## Problem requirements
Only an exact, line-for-line copy of the data will serve as the answer.

## Dataset content

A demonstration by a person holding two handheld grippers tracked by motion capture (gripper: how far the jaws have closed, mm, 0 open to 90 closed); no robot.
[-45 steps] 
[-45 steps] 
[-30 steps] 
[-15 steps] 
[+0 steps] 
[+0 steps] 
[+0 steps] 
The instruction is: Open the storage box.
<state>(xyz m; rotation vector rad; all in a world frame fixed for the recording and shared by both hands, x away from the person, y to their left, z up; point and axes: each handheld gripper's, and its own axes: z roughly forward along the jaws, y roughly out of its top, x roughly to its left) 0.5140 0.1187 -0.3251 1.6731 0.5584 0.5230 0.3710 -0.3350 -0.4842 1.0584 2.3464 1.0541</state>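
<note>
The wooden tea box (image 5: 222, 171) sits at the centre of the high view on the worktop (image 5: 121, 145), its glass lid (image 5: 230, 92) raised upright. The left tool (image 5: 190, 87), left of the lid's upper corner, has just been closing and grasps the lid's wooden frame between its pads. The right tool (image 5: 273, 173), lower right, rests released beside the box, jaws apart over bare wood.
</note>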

## Output of the exercise
A demonstration by a person holding two handheld grippers tracked by motion capture (gripper: how far the jaws have closed, mm, 0 open to 90 closed); no robot.
[-45 steps] 
[-45 steps] 
[-30 steps] 
[-15 steps] 
[+0 steps] 
[+0 steps] 
[+0 steps] 
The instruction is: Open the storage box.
<state>(xyz m; rotation vector rad; all in a world frame fixed for the recording and shared by both hands, x away from the person, y to their left, z up; point and axes: each handheld gripper's, and its own axes: z roughly forward along the jaws, y roughly out of its top, x roughly to its left) 0.5140 0.1187 -0.3251 1.6731 0.5584 0.5230 0.3710 -0.3350 -0.4842 1.0584 2.3464 1.0541</state>
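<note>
The wooden tea box (image 5: 222, 171) sits at the centre of the high view on the worktop (image 5: 121, 145), its glass lid (image 5: 230, 92) raised upright. The left tool (image 5: 190, 87), left of the lid's upper corner, has just been closing and grasps the lid's wooden frame between its pads. The right tool (image 5: 273, 173), lower right, rests released beside the box, jaws apart over bare wood.
</note>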

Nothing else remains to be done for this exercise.